CD163 macrophages drive rapid pulmonary fibrosis via osteopontin secretion.

BACKGROUND

Rapid pulmonary fibrosis (RPF) is a severe condition characterized by the rapid accumulation of excessive extracellular matrix (ECM), resulting in high mortality among patients with severe respiratory infections. CD163 macrophages were found to be enriched in RPF patients, their role in this disease requires elucidation.

METHODS

We integrated single-cell RNA sequencing (scRNA-seq) and single-nucleus RNA sequencing (snRNA-seq) analyses of COVID-19-associated RPF patients, alongside an LPS three-hit-induced murine RPF model and in vitro co-culture systems.

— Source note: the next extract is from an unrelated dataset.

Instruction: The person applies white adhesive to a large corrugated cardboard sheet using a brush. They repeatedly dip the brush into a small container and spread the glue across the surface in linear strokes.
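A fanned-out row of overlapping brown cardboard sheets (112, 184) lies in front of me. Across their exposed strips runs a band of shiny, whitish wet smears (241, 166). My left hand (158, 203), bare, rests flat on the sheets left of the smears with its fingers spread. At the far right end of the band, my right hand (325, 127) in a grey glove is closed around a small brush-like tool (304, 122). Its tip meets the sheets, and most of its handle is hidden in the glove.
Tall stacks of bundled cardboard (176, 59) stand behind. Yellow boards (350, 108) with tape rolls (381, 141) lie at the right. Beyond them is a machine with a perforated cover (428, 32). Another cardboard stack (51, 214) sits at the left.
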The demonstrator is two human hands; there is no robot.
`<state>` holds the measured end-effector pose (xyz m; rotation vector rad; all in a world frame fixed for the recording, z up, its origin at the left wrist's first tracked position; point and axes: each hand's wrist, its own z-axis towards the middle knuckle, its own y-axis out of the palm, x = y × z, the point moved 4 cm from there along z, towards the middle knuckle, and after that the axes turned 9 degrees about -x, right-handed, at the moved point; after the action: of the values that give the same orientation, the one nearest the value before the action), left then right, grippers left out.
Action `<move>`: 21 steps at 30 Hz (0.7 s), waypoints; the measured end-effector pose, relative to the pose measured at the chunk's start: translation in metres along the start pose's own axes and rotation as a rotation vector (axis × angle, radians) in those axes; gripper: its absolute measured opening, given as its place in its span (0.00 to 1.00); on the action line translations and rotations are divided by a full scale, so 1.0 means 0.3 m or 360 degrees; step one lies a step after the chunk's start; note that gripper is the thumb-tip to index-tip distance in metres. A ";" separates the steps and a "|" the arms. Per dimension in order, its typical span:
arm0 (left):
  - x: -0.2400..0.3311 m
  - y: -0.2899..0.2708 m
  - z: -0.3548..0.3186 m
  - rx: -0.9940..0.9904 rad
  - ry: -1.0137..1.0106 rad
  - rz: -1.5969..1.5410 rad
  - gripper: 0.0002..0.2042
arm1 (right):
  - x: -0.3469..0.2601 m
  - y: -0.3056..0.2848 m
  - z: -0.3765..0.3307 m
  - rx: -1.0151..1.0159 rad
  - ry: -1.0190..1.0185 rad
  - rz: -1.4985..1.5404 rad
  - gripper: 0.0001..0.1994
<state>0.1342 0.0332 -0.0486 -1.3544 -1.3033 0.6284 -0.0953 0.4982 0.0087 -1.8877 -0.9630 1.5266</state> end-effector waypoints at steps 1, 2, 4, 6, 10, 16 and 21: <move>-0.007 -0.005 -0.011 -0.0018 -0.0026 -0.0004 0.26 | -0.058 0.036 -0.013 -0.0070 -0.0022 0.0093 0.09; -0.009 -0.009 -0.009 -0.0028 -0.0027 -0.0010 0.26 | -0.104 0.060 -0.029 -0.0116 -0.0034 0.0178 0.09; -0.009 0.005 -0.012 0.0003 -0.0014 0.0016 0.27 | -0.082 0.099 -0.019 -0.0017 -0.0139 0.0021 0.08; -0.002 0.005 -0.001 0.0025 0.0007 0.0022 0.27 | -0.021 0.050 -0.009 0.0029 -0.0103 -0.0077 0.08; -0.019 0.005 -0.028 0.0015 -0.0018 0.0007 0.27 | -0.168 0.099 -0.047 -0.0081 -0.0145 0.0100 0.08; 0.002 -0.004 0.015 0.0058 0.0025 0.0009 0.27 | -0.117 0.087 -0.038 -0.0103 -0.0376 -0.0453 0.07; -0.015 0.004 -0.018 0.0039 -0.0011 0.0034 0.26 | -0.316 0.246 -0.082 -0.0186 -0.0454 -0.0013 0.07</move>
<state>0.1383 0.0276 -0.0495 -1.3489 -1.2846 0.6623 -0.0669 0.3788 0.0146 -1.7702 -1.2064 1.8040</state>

Genetic (CD163 mice) and functional (Osteopontin (OPN) silencing) approaches were employed to dissect the profibrotic role of CD163 macrophages.

RESULTS

scRNA-seq and snRNA-seq analyses identified an enrichment of CD163 macrophages in the lungs of COVID-19 patients with RPF, along with upregulated expression of fibrosis-associated genes, such as SPP1 (encoding OPN). In the murine model, CD163 macrophages promoted RPF progression, with OPN expression positively correlating with collagen deposition. Moreover, silencing OPN impaired the profibrotic activity of CD163 macrophages in vitro.

CONCLUSIONS

CD163 macrophages are enriched in rapid pulmonary fibrosis patients and the mouse model, facilitating disease progression through the secretion of OPN. The CD163 macrophage-OPN axis could be a potential therapeutic target for rapid pulmonary fibrosis.